> [Exercise prompt] Transcribe the full listing exactly, and drop every picture.
= Beginning of Section =
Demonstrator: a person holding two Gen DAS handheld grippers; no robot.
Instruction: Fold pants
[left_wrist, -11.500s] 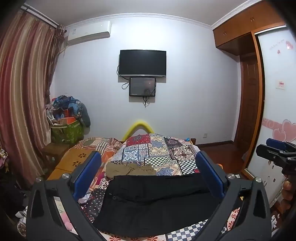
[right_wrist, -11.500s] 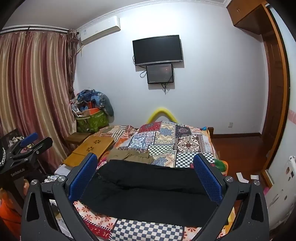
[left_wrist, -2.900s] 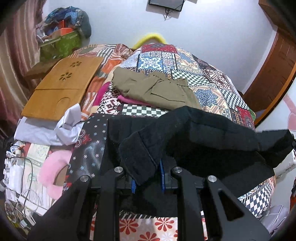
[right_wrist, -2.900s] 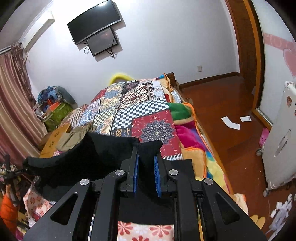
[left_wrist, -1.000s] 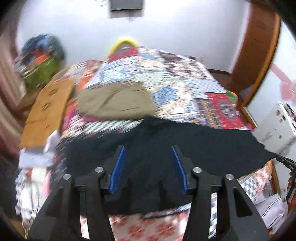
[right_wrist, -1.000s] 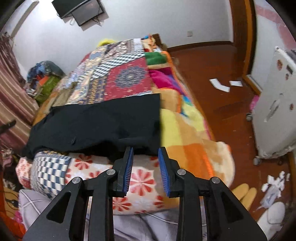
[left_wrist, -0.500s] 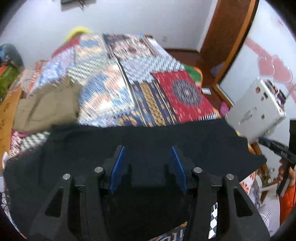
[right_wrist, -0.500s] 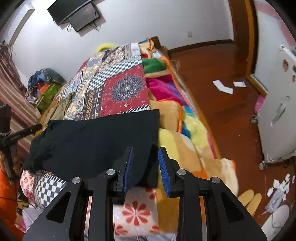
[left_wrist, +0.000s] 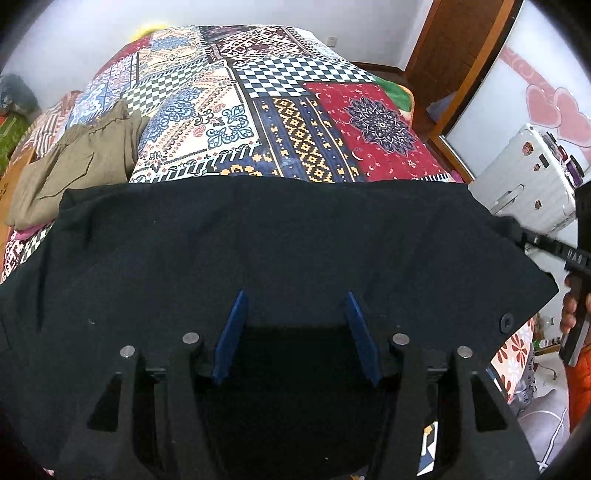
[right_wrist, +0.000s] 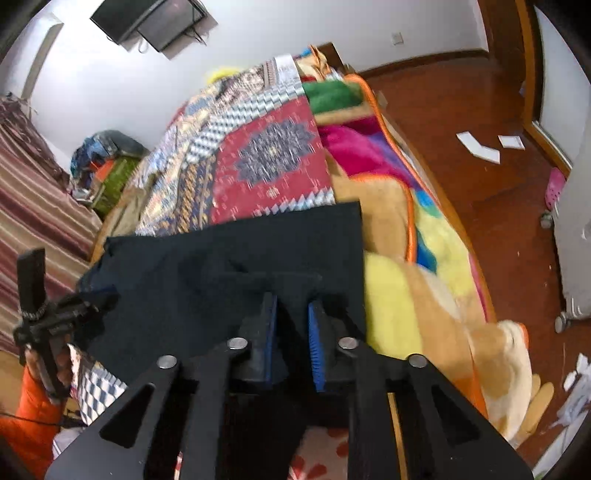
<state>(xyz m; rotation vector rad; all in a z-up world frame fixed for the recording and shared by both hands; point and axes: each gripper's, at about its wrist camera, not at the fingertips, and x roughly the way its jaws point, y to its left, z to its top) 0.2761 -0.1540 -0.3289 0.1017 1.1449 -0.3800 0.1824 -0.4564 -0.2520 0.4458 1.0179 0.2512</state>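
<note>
Black pants (left_wrist: 277, 229) lie spread flat across the near end of the patchwork bed quilt (left_wrist: 295, 122). My left gripper (left_wrist: 294, 295) hovers low over their middle. Its jaws are opening, and the blue pads stand apart above the cloth without pinching it. In the right wrist view, the pants (right_wrist: 221, 266) end at a straight edge on the right. There my right gripper (right_wrist: 291, 301) is shut on a raised ridge of the black cloth, which is bunched between its pads. A hand holds the left gripper's body (right_wrist: 48, 317) at the pants' far-left end.
A folded olive garment (left_wrist: 81, 162) lies on the quilt behind the pants on the left. Bright fleece blankets (right_wrist: 399, 221) hang off the bed's right side. A white suitcase (left_wrist: 524, 184) stands by the bed. Paper scraps (right_wrist: 480, 151) lie on the wooden floor.
My left gripper has swung right along the pants and sunk closer to them, its pads spreading slightly. My right gripper moved onto the pants' edge and closed on a fold of cloth.
</note>
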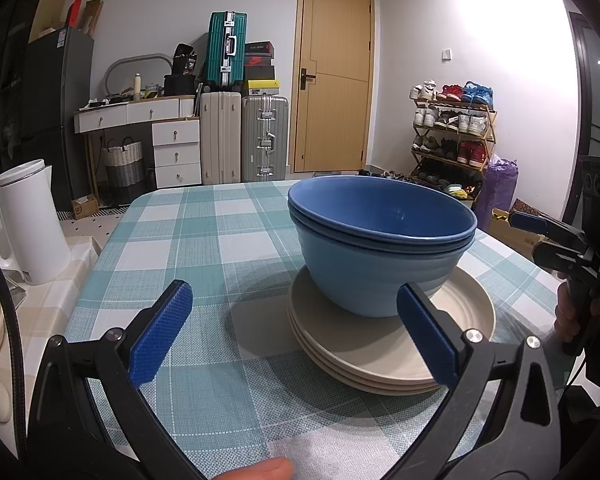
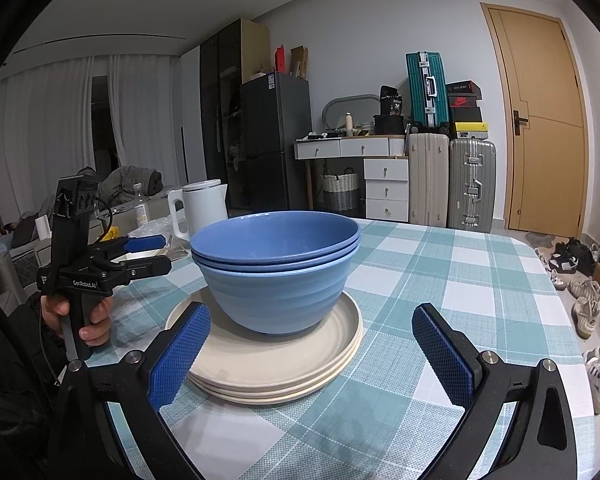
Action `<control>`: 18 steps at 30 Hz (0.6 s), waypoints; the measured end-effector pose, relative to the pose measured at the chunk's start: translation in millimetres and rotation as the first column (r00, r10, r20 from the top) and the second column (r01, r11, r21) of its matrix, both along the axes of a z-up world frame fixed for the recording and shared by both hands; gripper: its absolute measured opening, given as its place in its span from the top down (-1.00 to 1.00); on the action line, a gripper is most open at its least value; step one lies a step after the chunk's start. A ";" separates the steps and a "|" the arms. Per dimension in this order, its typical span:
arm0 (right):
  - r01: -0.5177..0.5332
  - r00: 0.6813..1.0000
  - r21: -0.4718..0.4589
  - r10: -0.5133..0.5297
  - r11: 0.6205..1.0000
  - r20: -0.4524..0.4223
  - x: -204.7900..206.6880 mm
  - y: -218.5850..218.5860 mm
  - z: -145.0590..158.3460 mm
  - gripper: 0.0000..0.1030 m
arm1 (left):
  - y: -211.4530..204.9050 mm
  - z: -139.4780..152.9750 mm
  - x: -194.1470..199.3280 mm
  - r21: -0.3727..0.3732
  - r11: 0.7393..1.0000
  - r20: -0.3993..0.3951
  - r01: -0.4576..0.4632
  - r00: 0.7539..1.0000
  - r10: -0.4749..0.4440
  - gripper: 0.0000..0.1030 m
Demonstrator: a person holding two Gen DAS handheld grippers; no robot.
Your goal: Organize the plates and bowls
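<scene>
Nested blue bowls [image 2: 278,276] sit on the cream plates [image 2: 268,364], apparently finished. Both the left gripper [image 1: 294,330] and right gripper [image 2: 310,354] are wide and empty; withdraw straight back without nudging the plates.

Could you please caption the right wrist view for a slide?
Open right tool facing nested blue bowls on stacked cream plates.

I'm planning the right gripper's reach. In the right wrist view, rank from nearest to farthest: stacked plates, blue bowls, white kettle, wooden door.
1. Stacked plates, just ahead of the open right gripper, toward its left finger.
2. Blue bowls, nested on the plates, a little farther in.
3. White kettle, behind the bowls, left.
4. Wooden door, far wall, right.
</scene>
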State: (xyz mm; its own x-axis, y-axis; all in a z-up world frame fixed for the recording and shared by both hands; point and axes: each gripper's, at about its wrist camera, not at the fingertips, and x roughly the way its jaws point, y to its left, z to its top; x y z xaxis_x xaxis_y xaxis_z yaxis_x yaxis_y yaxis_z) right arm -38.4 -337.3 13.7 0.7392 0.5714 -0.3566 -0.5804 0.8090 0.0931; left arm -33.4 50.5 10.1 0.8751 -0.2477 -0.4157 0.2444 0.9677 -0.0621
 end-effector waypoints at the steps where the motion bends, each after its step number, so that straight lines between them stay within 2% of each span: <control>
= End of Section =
> [Response to the exercise]
Demonstrator: a person holding two Gen DAS handheld grippers; no robot.
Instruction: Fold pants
[left_wrist, -11.500s] 
[right_wrist, -11.500s] 
[left_wrist, -2.900s] 
[right_wrist, -2.900s] 
[left_wrist, -1.000s] 
[right_wrist, -1.000s] 
[left_wrist, -0.500s] 
[right_wrist, -0.500s] 
[left_wrist, +0.000s] 
[right_wrist, +0.000s] 
<state>(xyz m; rotation vector rad; all in a z-up world frame fixed for the recording and shared by both hands; point and axes: each gripper's, at about its wrist camera, not at the fingertips, and x roughly the way its jaws point, y to its left, z to its top) 0.2761 -0.1540 -0.3289 0.1017 1.1449 -0.3800 0.1824 -0.4564 -0.2520 0.4458 1.0179 0.2512</state>
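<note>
Black pants (left_wrist: 277, 229) lie spread flat across the near end of the patchwork bed quilt (left_wrist: 295, 122). My left gripper (left_wrist: 294, 295) hovers low over their middle. Its jaws are opening, and the blue pads stand apart above the cloth without pinching it. In the right wrist view, the pants (right_wrist: 221, 266) end at a straight edge on the right. There my right gripper (right_wrist: 291, 301) is shut on a raised ridge of the black cloth, which is bunched between its pads. A hand holds the left gripper's body (right_wrist: 48, 317) at the pants' far-left end.
A folded olive garment (left_wrist: 81, 162) lies on the quilt behind the pants on the left. Bright fleece blankets (right_wrist: 399, 221) hang off the bed's right side. A white suitcase (left_wrist: 524, 184) stands by the bed. Paper scraps (right_wrist: 480, 151) lie on the wooden floor.
My left gripper has swung right along the pants and sunk closer to them, its pads spreading slightly. My right gripper moved onto the pants' edge and closed on a fold of cloth.
</note>
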Action `<control>`: 18 steps at 30 Hz (0.6 s), waypoints; the measured end-effector pose, relative to the pose measured at the chunk's start: translation in millimetres and rotation as the first column (r00, r10, r20 from the top) and the second column (r01, r11, r21) of its matrix, both along the axes of a z-up world frame fixed for the recording and shared by both hands; gripper: its absolute measured opening, given as its place in its span from the top down (-1.00 to 1.00); on the action line, a gripper is most open at its least value; step one lies a step after the chunk's start. A ";" separates the steps and a "|" the arms. Per dimension in this order, its typical span:
arm0 (right):
  - r01: -0.5177..0.5332
  - r00: 0.6813..1.0000
  - r21: -0.4718..0.4589
  - r10: -0.5133..0.5297
  - r11: 0.6205..1.0000
  - r20: -0.4524..0.4223
  - x: -204.7900..206.6880 mm
  - y: -218.5850..218.5860 mm
  - z: -145.0590..158.3460 mm
  - gripper: 0.0000..0.1030 m
arm1 (left):
  - y: -211.4530..204.9050 mm
  - z: -139.4780..152.9750 mm
  - x: -194.1470..199.3280 mm
  - r21: -0.3727..0.3732
  - r11: 0.7393..1.0000
  - r20: -0.3993..0.3951
  - r01: -0.4576..0.4632
  - r00: 0.7539..1.0000
  - r10: -0.4749..0.4440
  - gripper: 0.0000..0.1030 m
Demonstrator: a person holding two Gen DAS handheld grippers; no robot.
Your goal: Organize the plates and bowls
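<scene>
Nested blue bowls [image 2: 278,276] sit on the cream plates [image 2: 268,364], apparently finished. Both the left gripper [image 1: 294,330] and right gripper [image 2: 310,354] are wide and empty; withdraw straight back without nudging the plates.

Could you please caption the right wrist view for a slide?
Open right tool facing nested blue bowls on stacked cream plates.

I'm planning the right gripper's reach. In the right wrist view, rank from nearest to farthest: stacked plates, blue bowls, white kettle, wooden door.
1. Stacked plates, just ahead of the open right gripper, toward its left finger.
2. Blue bowls, nested on the plates, a little farther in.
3. White kettle, behind the bowls, left.
4. Wooden door, far wall, right.
</scene>
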State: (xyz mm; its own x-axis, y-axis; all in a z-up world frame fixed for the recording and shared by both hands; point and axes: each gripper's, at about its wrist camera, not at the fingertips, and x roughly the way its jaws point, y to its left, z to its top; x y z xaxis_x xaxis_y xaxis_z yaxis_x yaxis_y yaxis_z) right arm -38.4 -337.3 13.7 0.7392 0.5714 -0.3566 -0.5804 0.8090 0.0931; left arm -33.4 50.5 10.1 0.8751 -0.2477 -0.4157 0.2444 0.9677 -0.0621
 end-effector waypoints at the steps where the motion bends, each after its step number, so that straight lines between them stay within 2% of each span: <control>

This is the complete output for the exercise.